WHAT THE TASK ASKS: Print the data verbatim. Leave every image out.

MATERIAL PROVIDED:
■ ■ ■ ■ ■

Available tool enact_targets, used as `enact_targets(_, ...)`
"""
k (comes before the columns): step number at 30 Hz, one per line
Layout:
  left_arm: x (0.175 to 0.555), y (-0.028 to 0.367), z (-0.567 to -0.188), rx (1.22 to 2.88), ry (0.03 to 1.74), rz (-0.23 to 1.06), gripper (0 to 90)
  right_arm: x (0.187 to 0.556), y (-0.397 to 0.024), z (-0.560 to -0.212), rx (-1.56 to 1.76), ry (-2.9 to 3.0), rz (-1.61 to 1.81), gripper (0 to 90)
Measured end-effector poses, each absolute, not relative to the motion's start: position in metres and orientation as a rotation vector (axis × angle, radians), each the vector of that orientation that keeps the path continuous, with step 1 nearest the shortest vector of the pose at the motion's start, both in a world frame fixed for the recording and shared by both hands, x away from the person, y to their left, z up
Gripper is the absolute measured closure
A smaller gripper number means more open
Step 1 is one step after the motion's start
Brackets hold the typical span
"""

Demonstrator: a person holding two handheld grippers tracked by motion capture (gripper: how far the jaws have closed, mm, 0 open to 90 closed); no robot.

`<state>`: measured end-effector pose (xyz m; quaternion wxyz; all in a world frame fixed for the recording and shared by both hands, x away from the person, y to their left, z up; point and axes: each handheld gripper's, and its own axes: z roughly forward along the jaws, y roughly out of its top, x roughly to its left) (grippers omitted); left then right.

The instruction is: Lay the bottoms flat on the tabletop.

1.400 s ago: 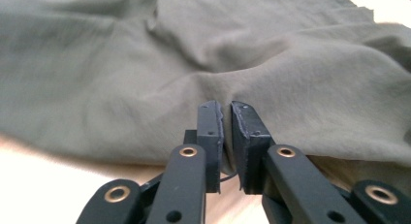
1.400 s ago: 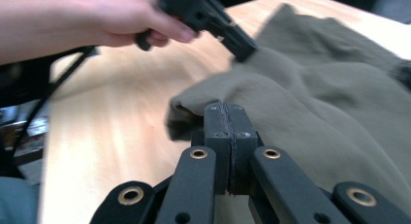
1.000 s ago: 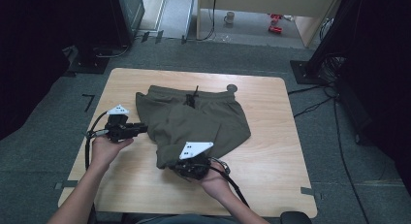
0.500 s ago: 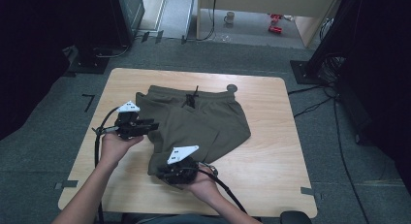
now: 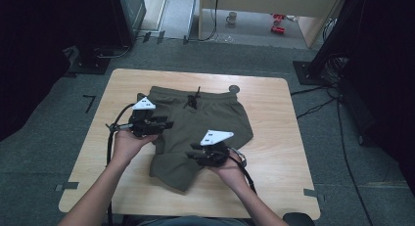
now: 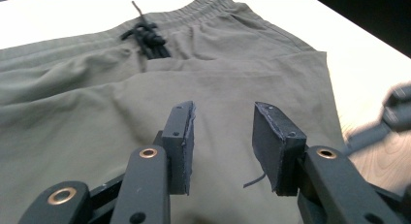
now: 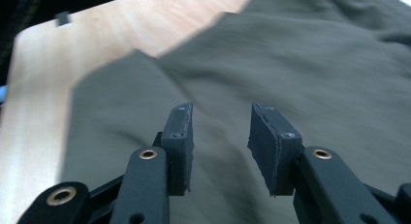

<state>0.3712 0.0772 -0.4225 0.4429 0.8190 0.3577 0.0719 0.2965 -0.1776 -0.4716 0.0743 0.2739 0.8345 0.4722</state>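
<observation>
A pair of olive green shorts [image 5: 215, 121] lies partly folded on the wooden table [image 5: 274, 152], waistband and black drawstring [image 6: 145, 37] toward the far side. My left gripper [image 5: 169, 123] hovers over the shorts' left part and points right. Its jaws have just been opening, and nothing is between them [image 6: 223, 132]. My right gripper [image 5: 193, 156] is over the lower leg of the shorts [image 7: 315, 64] and points left. Its jaws have also just been opening and are empty [image 7: 220, 132]. The right gripper [image 6: 397, 112] shows blurred at the right edge of the left gripper view.
A small grey round cap [image 5: 234, 89] sits in the table just beyond the waistband. Bare wood [image 7: 121, 30] lies left of and in front of the shorts. Around the table are grey floor, cables [image 5: 318, 108] and dark equipment.
My left gripper moved right, from the shorts' left edge to above the cloth. My right gripper swung to the front left, then came back over the leg. The lower hem now lies nearer the front edge.
</observation>
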Motion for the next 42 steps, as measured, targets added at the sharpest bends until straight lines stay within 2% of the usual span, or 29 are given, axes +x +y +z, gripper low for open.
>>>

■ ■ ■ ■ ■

RESPONSE TO THIS TASK:
Available tool enact_targets, used as `enact_targets(_, ...)`
"""
k (comes before the columns): step number at 30 Hz, one per line
Layout:
  left_arm: x (0.175 to 0.555), y (-0.028 to 0.367), z (-0.567 to -0.188), rx (1.22 to 2.88), ry (0.03 to 1.74), rz (-0.23 to 1.06), gripper (0 to 90)
  right_arm: x (0.187 to 0.556), y (-0.397 to 0.024), z (-0.560 to -0.212), rx (-1.56 to 1.76), ry (-2.9 to 3.0), rz (-1.61 to 1.81), gripper (0 to 90)
Measured end-effector poses, each absolute, not relative to the motion's start: position in metres and orientation as a rotation vector (axis × angle, radians), each the vector of that orientation that keeps the path continuous, with step 1 nearest the shortest vector of the pose at the motion's start, both in a world frame fixed for the recording and shared by both hands, x away from the person, y to their left, z up
Gripper is the absolute measured closure
A smaller gripper number means more open
Step 1 is one step after the motion's start
Brackets hold the typical span
"""

Demonstrator: a person holding two handheld grippers tracked by motion capture (gripper: how far the jaws have closed, mm, 0 open to 90 closed); no robot.

`<state>`: measured end-effector pose (xyz m; quaternion wxyz; all in a world frame fixed for the recording and shared by both hands, x away from the person, y to their left, z up; point and axes: each handheld gripper's, and its own axes: z roughly forward along the jaws, y roughly out of its top, x roughly to its left) (grippers omitted); left then right.

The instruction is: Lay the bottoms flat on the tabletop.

1.400 s ago: 
1.400 s ago: 
1.000 s ago: 
0.500 s ago: 
now: 
now: 
now: 

<state>0.3712 0.0772 -0.4225 0.4429 0.8190 0.3577 0.0719 0.2965 -0.1776 -0.4716 0.0743 0.2739 0.8345 0.4722</state>
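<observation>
A pair of olive green shorts [image 5: 215, 121] lies partly folded on the wooden table [image 5: 274, 152], waistband and black drawstring [image 6: 145, 37] toward the far side. My left gripper [image 5: 169, 123] hovers over the shorts' left part and points right. Its jaws have just been opening, and nothing is between them [image 6: 223, 132]. My right gripper [image 5: 193, 156] is over the lower leg of the shorts [image 7: 315, 64] and points left. Its jaws have also just been opening and are empty [image 7: 220, 132]. The right gripper [image 6: 397, 112] shows blurred at the right edge of the left gripper view.
A small grey round cap [image 5: 234, 89] sits in the table just beyond the waistband. Bare wood [image 7: 121, 30] lies left of and in front of the shorts. Around the table are grey floor, cables [image 5: 318, 108] and dark equipment.
My left gripper moved right, from the shorts' left edge to above the cloth. My right gripper swung to the front left, then came back over the leg. The lower hem now lies nearer the front edge.
</observation>
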Motion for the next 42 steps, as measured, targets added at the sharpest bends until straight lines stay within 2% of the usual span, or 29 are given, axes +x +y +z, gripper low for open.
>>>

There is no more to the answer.